Sochi in 2014, when they finished a distant seventh.

“I remember leaving Sochi so disappoint­ed,” said Duhamel, from Lively, Ont. “I remember going outside and seeing my parents and my husband and crying out of disappoint­ment.

“Today, I was like ‘I don’t care what I do, I refuse to cry because

I’m disappoint­ed when I get off the ice.’ That was really the mission. For me, I feel this completes it because I got to have my Olympic moment. That was the only thing I felt was missing in my career.”

Their trophy case is stuffed: This bronze joining back-to-back world championsh­ip gold medals, Olympic team event gold, a Grand Prix final title, seven national championsh­ips. They will skate straight into retirement and pro tours, eschewing the world championsh­ip and all the practice that event would entail.

“We don’t ever have to do a quad throw again,” Duhamel said. “We landed the last quad we tried. That makes me happy.”

It makes the history books too as the first successful quad throw at an Olympics. It typifies the precision of their season, and stands, on one foot, and in stark contrast with all that went wrong in 2017.

“All of last season was disappoint­ment after disappoint­ment after disappoint­ment,” said Duhamel. “It’s not fun to live your life feeling disappoint­ed and loss. This year, I don’t think we ever felt disappoint­ed or lost. I think we felt we were on a mission.”

And regardless of colour, an Olympic medal was going to be mission accomplish­ed.

“I couldn’t have dreamed it that much better,” said Duhamel. “I could have dreamed it without my hands down on the triple Lutz, but we came to the Olympics and just delivered four amazing performanc­es, four out of four.”

That mission, they now say, began in the wake of the crushing disappoint­ment of a seventh-place finish at the 2017 worlds, after which former Olympic gold-medallist David Pelletier offered Radford some hope.

“He was like: ‘You know what? Coming seventh at worlds could be the best thing that happened to you guys because you’re going to go into the Olympics under the radar and that’s when you can hit it and then surprise everybody and that’s exactly what happened.”

But the line drawn from that event to this one is not straight.
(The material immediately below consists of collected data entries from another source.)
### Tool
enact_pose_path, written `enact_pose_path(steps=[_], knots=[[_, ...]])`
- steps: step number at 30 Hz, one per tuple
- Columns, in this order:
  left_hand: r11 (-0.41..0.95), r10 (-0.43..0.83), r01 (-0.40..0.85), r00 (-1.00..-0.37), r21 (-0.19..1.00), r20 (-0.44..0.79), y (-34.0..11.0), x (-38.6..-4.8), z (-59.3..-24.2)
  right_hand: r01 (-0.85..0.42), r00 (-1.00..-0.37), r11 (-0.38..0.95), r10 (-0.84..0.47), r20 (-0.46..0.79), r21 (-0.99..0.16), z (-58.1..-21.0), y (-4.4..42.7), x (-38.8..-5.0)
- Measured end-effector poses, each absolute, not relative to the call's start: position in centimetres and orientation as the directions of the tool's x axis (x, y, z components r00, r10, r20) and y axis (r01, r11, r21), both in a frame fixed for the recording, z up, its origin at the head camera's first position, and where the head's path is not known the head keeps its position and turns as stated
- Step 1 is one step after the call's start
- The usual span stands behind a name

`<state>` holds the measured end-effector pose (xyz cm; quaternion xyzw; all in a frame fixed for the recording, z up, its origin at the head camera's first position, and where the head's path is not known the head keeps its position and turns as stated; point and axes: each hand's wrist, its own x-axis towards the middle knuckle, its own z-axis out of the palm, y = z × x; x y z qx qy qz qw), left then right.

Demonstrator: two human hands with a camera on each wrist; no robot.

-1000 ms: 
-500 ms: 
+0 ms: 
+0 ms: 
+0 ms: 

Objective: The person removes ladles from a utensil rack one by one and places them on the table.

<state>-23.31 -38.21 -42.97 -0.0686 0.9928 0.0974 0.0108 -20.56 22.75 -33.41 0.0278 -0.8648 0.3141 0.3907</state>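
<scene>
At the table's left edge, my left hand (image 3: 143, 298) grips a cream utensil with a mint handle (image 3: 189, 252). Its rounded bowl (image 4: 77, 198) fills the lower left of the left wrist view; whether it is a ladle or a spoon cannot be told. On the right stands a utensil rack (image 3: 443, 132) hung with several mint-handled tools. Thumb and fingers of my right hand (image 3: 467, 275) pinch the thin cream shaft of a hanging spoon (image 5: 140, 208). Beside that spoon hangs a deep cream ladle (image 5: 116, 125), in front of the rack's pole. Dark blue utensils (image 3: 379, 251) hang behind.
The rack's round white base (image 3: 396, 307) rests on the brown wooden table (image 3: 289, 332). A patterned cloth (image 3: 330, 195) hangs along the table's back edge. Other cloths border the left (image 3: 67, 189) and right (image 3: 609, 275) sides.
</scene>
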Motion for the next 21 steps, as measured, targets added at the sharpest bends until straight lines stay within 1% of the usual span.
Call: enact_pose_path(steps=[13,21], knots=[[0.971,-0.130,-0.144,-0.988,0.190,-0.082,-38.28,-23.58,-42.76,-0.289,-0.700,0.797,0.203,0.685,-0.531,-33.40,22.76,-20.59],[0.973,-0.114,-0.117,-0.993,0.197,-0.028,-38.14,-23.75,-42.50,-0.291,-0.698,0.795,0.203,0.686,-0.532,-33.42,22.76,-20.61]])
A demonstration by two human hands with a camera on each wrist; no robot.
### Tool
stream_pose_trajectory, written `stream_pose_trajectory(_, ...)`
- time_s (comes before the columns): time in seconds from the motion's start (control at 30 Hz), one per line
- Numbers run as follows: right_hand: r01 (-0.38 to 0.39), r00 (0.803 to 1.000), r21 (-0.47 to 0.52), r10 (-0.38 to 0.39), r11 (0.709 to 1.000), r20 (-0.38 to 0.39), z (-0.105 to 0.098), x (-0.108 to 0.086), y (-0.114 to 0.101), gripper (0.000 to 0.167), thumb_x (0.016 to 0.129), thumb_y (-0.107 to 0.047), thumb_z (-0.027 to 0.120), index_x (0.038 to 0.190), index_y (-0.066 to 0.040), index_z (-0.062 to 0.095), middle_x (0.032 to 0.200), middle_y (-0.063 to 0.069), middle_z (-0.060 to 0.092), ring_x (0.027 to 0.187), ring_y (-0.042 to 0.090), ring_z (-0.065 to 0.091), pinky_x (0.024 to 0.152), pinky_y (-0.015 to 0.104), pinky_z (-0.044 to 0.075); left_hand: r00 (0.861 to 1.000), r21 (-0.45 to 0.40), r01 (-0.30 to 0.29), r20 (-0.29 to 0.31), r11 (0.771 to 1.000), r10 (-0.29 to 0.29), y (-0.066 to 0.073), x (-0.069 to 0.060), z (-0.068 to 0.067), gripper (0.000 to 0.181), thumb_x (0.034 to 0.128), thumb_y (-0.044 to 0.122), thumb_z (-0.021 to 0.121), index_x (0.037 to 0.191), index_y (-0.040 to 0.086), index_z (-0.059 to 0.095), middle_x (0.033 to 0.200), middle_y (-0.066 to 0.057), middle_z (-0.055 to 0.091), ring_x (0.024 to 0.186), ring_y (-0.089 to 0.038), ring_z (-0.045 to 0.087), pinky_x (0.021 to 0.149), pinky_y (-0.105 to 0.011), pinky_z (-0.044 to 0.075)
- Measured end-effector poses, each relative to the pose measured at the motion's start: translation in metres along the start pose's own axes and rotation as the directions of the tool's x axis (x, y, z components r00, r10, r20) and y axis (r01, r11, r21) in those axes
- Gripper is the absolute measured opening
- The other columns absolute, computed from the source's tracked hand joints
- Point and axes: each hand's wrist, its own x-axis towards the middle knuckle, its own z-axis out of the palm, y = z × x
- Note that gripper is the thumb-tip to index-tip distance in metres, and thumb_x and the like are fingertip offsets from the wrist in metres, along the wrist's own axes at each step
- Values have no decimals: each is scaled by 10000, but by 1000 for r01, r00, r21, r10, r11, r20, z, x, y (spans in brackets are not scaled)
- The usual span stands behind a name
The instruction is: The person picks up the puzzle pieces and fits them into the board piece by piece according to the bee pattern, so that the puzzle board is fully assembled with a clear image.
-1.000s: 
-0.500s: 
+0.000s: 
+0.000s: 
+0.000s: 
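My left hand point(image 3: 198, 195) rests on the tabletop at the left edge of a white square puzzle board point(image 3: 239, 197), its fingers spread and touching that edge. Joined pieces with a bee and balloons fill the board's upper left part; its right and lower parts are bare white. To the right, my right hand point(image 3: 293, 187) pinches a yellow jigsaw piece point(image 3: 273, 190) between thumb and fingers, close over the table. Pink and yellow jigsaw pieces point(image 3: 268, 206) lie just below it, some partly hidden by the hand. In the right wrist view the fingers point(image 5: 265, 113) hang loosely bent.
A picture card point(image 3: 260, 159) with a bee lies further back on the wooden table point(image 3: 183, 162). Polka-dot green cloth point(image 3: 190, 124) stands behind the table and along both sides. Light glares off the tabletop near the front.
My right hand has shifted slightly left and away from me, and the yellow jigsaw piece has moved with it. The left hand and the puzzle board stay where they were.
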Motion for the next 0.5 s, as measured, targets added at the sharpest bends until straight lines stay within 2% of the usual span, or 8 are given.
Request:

Last June, they jettisoned one of their coaches, Richard Gauthier, and brought

John Zimmerman on board to help coach Bruno Marcotte, who is also Duhamel’s husband. John Kerr joined the team as a choreograp­her to assist Julie Marcotte, who is Bruno’s sister.

After they made a mess of Muse, their long program, at the Autumn Classic, they totally retooled it during a show stop in Italy. And after a gold at Skate Canada was followed by a disappoint­ing bronze at Skate America, they shook things up again. Over the Christmas break, while skating in China for Stars on Ice, they decided to scrap Muse and go back to Adele’s Hometown

Glory, which they had skated to gold at the 2016 worlds. They were in search of a comfort.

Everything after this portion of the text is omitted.